A Guide To Cleaning Hearing Aids Correctly

Hearing aids are a large investment, and it’s a good practice to learn how to clean and maintain them at home to save money. These tiny marvels of technology operate in conditions far from ideal – the inside of your ear canals, where they are subjected to earwax and a lot of moisture. Regular cleaning combined with routine maintenance that is provided by your hearing care professional will give you many years of reliable hearing.

Here’s How You Can Clean out Your Hearing Aids

The proper tools: A wax pick and brush are important tools for at-home cleaning as earwax can collect in the opening of a hearing aid where the sound comes out, causing a muffled sound or feedback. If left long enough, it can even damage the receiver. You can then use your pick and brush to gently clear the wax away.

Good habits: Always wash your hands before starting to clean your hearing aids and leave them out during your hygiene routine. Soap and water can damage your hearing aids – so make sure to remove them before washing your face and showering.

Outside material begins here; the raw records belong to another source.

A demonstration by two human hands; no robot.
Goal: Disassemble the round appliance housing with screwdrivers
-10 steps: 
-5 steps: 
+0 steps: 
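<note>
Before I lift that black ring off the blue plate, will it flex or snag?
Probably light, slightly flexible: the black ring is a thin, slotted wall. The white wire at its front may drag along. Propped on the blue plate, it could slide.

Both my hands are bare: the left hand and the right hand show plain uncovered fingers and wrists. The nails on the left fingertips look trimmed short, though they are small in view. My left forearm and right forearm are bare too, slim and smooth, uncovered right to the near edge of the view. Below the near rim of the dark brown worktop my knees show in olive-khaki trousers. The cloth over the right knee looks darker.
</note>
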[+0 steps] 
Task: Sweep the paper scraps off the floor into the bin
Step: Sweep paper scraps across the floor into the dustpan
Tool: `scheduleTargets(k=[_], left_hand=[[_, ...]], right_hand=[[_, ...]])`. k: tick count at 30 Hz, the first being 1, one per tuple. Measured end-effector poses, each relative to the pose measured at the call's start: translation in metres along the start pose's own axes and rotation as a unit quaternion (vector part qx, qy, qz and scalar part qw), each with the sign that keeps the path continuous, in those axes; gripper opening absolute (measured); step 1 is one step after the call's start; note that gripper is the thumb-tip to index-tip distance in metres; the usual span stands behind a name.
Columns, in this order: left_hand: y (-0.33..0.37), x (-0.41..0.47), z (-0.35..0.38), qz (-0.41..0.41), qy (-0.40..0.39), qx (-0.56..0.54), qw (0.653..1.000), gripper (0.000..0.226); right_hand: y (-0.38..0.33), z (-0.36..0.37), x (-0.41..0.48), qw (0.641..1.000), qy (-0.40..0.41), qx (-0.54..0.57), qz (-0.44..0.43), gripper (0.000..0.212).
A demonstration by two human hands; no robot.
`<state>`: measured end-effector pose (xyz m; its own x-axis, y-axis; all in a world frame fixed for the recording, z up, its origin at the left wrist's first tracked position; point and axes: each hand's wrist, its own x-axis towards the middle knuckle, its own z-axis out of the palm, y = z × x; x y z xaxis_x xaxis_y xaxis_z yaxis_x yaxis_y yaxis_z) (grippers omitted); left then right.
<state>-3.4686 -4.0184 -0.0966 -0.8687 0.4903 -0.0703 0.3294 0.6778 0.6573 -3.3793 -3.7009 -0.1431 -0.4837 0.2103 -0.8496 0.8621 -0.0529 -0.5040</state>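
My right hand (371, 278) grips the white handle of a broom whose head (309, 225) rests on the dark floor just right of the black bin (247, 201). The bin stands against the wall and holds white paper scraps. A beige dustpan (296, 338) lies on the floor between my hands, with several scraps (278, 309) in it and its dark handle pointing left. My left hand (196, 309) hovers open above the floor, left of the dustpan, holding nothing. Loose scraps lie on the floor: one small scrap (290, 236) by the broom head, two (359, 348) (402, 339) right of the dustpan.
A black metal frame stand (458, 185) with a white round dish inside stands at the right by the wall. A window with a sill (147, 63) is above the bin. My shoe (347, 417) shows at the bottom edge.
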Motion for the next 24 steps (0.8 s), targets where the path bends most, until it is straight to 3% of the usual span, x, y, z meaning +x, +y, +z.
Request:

Cleaning out your device at the end of the day: Cleaning your hearing aids before you sleep gives them several hours to air out before you have to put them in again. Avoid any wipes with chemicals or alcohol when cleaning out hearing aids as they could damage the devices.

Extreme temperatures: If the temperature is below freezing and you decide to take your hearing aids to shovel the driveway, remember to leave them inside the house instead of storing them in your coat pocket. Likewise, if you take your hearing aids out to take a dip in the pool on the hottest day of the summer, leave them inside the house instead of keeping them on a poolside table.

When to Visit a Professional

Hearing aids should regularly be professionally cleaned as recommended by your hearing care provider. They have specialized vacuums with custom attachments that gently suck wax from hard-to-reach areas, they also know how to safely clean the vents, microphone screens, windscreens as well as receivers.

If you aren’t sure how to properly clean your hearing aids or feel your devices need special care, reach out to your hearing care professional for help.